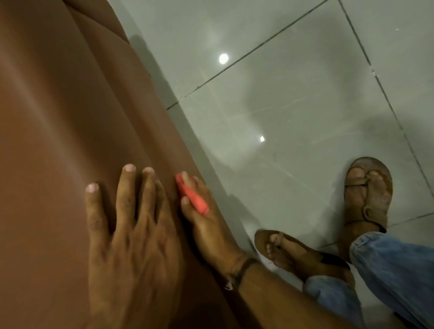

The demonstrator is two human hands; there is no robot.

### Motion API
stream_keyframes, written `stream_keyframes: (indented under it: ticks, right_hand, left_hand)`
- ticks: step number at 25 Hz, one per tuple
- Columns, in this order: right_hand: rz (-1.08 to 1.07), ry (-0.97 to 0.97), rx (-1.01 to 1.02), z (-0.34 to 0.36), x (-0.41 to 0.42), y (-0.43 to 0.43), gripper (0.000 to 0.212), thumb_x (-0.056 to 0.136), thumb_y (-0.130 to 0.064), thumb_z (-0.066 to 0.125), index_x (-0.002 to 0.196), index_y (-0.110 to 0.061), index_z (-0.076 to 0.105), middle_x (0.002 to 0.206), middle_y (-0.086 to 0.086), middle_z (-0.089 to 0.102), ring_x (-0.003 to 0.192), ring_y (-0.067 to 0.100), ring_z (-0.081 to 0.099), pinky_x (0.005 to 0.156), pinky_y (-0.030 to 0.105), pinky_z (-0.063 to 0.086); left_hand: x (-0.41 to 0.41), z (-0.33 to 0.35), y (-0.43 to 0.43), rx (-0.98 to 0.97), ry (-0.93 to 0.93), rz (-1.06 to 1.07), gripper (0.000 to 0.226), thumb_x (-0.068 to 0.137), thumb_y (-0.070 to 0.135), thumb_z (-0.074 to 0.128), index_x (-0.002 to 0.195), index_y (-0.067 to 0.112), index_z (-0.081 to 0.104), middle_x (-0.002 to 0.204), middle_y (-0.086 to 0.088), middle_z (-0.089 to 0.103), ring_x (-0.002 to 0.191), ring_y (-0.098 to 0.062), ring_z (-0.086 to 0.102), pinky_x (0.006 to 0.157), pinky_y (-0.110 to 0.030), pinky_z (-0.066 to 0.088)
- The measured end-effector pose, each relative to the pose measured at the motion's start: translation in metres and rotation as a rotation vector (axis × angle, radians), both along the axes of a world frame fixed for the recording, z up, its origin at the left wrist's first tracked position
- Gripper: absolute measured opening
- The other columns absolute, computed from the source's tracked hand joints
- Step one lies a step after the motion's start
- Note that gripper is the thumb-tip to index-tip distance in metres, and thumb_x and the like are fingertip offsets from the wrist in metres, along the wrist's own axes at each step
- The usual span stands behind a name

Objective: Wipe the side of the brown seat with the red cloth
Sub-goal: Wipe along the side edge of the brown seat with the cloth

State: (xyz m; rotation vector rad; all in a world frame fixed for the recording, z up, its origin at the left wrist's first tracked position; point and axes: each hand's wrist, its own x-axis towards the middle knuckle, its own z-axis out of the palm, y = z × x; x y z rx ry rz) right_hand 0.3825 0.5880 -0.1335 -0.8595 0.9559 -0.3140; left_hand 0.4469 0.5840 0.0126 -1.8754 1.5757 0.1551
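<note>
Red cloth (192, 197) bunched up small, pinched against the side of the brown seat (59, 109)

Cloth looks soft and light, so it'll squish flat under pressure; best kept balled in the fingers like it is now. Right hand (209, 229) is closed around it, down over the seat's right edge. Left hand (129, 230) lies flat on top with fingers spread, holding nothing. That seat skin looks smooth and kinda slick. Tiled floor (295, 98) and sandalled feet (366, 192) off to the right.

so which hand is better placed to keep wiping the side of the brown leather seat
The right hand: it already grips the red cloth against the side of the brown leather seat. The left hand lies flat and empty on top.
</note>
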Motion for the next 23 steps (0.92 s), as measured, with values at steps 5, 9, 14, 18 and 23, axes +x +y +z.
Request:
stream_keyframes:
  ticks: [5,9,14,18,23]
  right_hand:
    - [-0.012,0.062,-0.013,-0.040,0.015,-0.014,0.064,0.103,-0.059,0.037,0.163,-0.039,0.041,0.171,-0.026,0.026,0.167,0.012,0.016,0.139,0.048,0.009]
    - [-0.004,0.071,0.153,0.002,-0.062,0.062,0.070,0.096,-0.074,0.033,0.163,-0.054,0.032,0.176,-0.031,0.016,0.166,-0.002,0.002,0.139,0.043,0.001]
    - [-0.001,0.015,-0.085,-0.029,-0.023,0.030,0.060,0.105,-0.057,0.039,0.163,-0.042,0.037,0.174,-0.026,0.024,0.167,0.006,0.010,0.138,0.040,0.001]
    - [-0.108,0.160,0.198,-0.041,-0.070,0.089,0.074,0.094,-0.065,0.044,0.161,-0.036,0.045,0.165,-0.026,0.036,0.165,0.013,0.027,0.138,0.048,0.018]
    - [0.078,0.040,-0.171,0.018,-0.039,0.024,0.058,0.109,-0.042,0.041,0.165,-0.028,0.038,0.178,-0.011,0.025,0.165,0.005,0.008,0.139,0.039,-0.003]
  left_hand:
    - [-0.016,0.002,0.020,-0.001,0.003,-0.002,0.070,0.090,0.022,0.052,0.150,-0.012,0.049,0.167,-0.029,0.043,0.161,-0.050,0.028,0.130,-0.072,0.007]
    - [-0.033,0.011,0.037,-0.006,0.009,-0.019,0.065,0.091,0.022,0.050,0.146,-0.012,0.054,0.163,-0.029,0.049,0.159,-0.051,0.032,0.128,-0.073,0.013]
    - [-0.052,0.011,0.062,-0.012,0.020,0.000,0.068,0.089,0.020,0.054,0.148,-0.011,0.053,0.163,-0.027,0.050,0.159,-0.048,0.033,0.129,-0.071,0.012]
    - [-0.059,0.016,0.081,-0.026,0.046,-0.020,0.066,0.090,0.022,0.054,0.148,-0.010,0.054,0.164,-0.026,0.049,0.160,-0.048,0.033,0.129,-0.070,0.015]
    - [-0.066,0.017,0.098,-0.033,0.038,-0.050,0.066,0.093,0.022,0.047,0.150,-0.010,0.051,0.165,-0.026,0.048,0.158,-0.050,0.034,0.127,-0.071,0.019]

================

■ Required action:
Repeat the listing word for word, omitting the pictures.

■ Answer to this task:
The demonstrator is two human hands; there is no robot.

### Motion API
stream_keyframes, written `stream_keyframes: (indented under it: ticks, right_hand, left_hand)`
- ticks: step number at 25 Hz, one per tuple
- Columns, in this order: right_hand: rz (-1.08 to 1.07), ry (-0.97 to 0.97), rx (-1.01 to 1.02), z (-0.34 to 0.36), x (-0.41 to 0.42), y (-0.43 to 0.43), gripper (0.000 to 0.212), thumb_x (-0.056 to 0.136), thumb_y (-0.130 to 0.064), thumb_z (-0.066 to 0.125), index_x (-0.002 to 0.196), index_y (-0.110 to 0.061), index_z (-0.076 to 0.105), middle_x (0.002 to 0.206), middle_y (-0.086 to 0.086), middle_z (-0.089 to 0.102), ring_x (-0.003 to 0.192), ring_y (-0.067 to 0.100), ring_z (-0.081 to 0.099), pinky_x (0.005 to 0.156), pinky_y (-0.030 to 0.105), pinky_z (-0.063 to 0.086); left_hand: x (-0.41 to 0.41), z (-0.33 to 0.35), y (-0.43 to 0.43), rx (-0.98 to 0.97), ry (-0.93 to 0.93), rz (-1.06 to 1.07), gripper (0.000 to 0.226), thumb_x (-0.068 to 0.137), thumb_y (-0.070 to 0.135), thumb_z (-0.074 to 0.128), index_x (-0.002 to 0.195), index_y (-0.067 to 0.112), index_z (-0.081 to 0.104), middle_x (-0.002 to 0.204), middle_y (-0.086 to 0.088), middle_z (-0.089 to 0.103), ring_x (-0.002 to 0.191), ring_y (-0.098 to 0.062), ring_z (-0.086 to 0.102), pinky_x (0.006 to 0.157), pinky_y (-0.110 to 0.030), pinky_z (-0.066 to 0.088)
- The measured end-effector pose, each relative to the pose measured at the motion's start: translation in metres and rotation as a rotation vector (axis × angle, radians), both along the axes of a world frame fixed for the recording, z up, its origin at the left wrist's first tracked position
- Gripper: absolute measured opening
- The other columns absolute, computed from the source's tracked hand joints
- Step one lies a step after the motion's start
- Note that gripper is the thumb-tip to index-tip distance in metres, and thumb_x and the like are fingertip offsets from the wrist in metres, along the wrist's own axes at each step
- The usual span stands behind a name

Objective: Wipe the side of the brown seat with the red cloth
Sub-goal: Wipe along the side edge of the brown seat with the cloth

State: (xyz m; rotation vector rad; all in a world frame fixed for the recording, z up, its origin at the left wrist's first tracked position; point and axes: each hand's wrist, its own x-axis towards the middle knuckle, its own z-axis out of the palm, y = z × x; x y z rx ry rz) right_hand 0.3825 0.5880 -0.1335 -0.8595 0.9559 -0.3140; left_hand 0.4469 0.5840 0.0126 -1.8754 1.5757 0.1551
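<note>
Red cloth (192, 197) bunched up small, pinched against the side of the brown seat (59, 109)

Cloth looks soft and light, so it'll squish flat under pressure; best kept balled in the fingers like it is now. Right hand (209, 229) is closed around it, down over the seat's right edge. Left hand (129, 230) lies flat on top with fingers spread, holding nothing. That seat skin looks smooth and kinda slick. Tiled floor (295, 98) and sandalled feet (366, 192) off to the right.

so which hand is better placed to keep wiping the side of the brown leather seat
The right hand: it already grips the red cloth against the side of the brown leather seat. The left hand lies flat and empty on top.
</note>
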Motion for the next 23 steps (0.92 s), as measured, with values at steps 5, 9, 14, 18 and 23, axes +x +y +z.
Request:
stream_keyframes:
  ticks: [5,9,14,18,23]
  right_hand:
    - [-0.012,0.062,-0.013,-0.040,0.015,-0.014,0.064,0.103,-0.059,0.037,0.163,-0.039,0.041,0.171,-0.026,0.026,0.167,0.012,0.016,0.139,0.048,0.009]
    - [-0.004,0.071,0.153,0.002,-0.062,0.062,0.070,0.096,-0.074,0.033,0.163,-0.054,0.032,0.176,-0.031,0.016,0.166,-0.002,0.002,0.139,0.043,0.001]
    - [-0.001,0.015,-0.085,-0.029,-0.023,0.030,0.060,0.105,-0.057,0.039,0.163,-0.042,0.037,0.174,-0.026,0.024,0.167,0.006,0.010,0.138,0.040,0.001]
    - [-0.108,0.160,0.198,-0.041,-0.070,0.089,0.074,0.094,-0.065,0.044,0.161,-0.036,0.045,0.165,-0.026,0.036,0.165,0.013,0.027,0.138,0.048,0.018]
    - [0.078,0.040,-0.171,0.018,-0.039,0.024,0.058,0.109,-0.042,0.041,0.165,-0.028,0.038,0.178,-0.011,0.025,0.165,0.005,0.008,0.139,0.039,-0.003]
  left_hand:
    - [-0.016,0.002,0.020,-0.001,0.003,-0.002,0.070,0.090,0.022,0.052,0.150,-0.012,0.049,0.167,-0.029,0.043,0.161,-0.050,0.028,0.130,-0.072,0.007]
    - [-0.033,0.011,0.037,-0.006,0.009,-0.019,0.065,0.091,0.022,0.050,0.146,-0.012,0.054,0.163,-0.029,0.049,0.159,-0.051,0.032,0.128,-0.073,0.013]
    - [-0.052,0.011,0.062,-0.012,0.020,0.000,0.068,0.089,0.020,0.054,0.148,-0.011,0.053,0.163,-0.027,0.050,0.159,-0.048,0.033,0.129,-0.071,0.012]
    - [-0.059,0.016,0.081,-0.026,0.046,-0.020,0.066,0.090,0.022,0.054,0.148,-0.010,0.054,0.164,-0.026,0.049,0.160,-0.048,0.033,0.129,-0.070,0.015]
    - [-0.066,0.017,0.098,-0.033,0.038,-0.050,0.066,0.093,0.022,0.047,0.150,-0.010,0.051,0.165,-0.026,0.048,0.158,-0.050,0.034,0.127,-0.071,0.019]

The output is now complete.